Colombia’s peso rose the most in 10 weeks as the Federal Reserve’s plan to pump more money into the world’s biggest economy fueled demand for higher-yielding, emerging-market assets.
The Fed said yesterday it will buy an additional $600 billion of Treasuries through June as part of its record stimulus to reduce unemployment and avert deflation. The debt buying is known as quantitative easing because it aims to increase the quantity of money. Yesterday’s action has been dubbed “QE2” by analysts and investors because it’s the second round of quantitative easing.
The Colombian peso climbed 1 percent to 1,819.30 per U.S. dollar at 11:07 a.m. New York time, from 1,836.95 yesterday. That’s its biggest intraday jump since Aug. 23. Today’s gain pushed the peso up 12.4 percent this year, the third-best performance after the Iceland krona and Thai baht among 25 emerging-market currencies tracked by Bloomberg.

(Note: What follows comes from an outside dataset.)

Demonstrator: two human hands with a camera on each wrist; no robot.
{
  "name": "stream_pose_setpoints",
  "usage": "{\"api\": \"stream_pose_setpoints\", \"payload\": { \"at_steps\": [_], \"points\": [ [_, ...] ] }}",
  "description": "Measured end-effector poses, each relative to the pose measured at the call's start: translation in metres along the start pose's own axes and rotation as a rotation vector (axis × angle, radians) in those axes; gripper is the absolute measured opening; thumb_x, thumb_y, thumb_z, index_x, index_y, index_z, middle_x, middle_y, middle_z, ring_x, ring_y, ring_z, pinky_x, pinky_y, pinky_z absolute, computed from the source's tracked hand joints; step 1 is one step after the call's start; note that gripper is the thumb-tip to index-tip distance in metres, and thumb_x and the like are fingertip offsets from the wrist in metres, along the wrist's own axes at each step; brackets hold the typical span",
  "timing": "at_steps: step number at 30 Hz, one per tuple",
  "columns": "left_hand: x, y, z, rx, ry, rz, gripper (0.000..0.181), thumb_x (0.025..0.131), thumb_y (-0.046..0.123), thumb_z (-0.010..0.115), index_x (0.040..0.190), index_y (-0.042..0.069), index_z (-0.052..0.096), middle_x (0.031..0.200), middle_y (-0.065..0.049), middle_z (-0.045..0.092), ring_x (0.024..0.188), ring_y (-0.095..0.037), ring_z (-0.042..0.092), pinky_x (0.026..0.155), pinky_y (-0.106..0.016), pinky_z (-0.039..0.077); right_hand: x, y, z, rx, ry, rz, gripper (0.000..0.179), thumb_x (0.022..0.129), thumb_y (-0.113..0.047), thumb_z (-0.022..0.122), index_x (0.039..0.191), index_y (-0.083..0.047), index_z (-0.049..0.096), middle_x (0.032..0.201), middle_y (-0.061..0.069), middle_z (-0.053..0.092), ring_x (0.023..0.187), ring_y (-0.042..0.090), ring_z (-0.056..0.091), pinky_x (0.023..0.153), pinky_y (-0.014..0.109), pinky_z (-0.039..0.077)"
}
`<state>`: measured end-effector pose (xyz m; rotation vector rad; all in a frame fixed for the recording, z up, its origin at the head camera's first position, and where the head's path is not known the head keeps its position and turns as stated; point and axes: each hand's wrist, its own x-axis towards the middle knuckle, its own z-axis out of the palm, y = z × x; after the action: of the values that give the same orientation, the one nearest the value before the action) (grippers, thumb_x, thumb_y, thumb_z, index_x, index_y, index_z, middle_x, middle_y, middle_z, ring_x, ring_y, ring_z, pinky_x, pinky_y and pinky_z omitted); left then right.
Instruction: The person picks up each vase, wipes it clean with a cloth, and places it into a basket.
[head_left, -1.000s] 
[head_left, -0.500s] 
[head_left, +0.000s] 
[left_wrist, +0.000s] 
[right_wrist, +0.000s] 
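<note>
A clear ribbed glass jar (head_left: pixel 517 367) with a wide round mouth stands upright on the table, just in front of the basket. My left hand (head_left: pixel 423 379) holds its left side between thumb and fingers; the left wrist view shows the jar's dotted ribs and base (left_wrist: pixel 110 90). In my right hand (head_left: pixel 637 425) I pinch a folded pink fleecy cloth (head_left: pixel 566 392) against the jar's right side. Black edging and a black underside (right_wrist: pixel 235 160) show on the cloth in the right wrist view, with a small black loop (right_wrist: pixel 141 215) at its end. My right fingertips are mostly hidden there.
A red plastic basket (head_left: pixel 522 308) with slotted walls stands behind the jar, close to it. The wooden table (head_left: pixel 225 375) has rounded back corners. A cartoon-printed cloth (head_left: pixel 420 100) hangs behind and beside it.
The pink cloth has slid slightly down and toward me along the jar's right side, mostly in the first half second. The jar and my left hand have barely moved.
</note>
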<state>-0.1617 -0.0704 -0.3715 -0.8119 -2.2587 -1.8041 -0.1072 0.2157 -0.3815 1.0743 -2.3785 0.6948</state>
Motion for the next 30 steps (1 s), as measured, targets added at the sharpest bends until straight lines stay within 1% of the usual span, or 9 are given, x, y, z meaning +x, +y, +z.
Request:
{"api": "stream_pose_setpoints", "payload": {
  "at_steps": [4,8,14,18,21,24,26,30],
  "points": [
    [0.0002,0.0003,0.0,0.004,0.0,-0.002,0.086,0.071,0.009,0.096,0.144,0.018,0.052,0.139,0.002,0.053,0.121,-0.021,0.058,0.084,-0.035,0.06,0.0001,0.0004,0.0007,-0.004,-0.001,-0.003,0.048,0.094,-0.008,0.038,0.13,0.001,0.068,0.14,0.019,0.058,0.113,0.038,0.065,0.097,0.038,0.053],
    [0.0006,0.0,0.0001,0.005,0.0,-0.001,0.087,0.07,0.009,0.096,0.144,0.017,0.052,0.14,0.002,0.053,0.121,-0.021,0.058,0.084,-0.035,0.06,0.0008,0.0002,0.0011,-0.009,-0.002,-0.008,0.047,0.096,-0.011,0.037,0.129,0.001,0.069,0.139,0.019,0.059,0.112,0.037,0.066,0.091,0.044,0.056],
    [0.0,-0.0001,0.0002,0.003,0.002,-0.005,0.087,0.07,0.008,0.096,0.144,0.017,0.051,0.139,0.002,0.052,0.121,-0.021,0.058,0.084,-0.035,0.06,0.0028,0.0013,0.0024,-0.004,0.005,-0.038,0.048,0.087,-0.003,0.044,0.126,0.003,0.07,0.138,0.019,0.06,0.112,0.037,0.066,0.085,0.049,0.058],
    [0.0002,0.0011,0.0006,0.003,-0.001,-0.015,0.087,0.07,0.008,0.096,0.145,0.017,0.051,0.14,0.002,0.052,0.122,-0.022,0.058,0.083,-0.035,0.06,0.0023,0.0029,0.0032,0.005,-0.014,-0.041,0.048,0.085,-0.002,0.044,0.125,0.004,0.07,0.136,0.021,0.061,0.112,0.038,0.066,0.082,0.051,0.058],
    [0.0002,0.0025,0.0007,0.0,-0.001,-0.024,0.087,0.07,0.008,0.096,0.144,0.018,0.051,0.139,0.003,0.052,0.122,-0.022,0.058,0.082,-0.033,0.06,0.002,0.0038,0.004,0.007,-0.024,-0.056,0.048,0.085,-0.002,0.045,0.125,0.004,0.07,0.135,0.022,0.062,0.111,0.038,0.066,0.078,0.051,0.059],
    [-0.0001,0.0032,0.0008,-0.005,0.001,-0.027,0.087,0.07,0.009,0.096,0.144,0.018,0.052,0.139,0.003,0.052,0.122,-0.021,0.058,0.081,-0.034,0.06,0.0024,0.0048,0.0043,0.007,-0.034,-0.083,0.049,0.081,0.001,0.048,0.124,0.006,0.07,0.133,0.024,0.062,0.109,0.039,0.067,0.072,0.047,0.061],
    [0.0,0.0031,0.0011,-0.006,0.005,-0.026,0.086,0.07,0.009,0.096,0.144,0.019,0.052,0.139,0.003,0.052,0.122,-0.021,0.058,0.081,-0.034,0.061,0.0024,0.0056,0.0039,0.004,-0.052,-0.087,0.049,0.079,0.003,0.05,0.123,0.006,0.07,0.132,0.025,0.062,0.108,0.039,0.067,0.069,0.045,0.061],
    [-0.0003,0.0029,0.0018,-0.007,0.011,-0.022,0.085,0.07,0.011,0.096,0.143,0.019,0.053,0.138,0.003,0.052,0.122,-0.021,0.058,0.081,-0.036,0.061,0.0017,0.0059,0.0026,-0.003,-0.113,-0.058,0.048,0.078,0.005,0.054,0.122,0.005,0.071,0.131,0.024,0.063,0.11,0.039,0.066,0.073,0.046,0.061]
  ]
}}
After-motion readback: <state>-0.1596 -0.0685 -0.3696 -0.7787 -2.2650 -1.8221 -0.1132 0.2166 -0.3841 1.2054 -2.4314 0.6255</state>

“The trend for inflows to continue pressuring gains in Latin American currencies will remain because of QE2,” said Enrique Alvarez, head of Latin America fixed-income research at IDEAglobal in New York. “Investors are seeking growth and yield.”
Measures announced last week by Colombian officials to ease the peso’s rally will help temper some of the peso’s gains, according to Alvarez.
Finance Minister Juan Carlos Echeverry said Oct. 29 the government will eliminate most tax exemptions on overseas borrowing to reduce the inflow of dollars. The government will also buy as much as $3.7 billion through the currency forwards market to hedge foreign debt payments, he said.
Additional Purchases
The same day, central bank chief Jose Dario Uribe said the institution will keep buying a minimum of $20 million a day through auctions until at least March 15, two months longer than previously planned. He also left open the possibility of additional purchases, saying the bank can buy dollars in the market through a local clearing house “at any time.”
“Colombian markets are just digesting the new set of measures,” said Alvarez. He forecasts the peso will end this year at 1,830 per dollar.
The yield on the nation’s benchmark 11 percent bonds due 2020 fell 4 basis points, or 0.04 percentage point, to 7.06 percent, according to Colombia’s stock exchange. The bond’s price rose 0.339 centavo to 127.011 centavos per peso.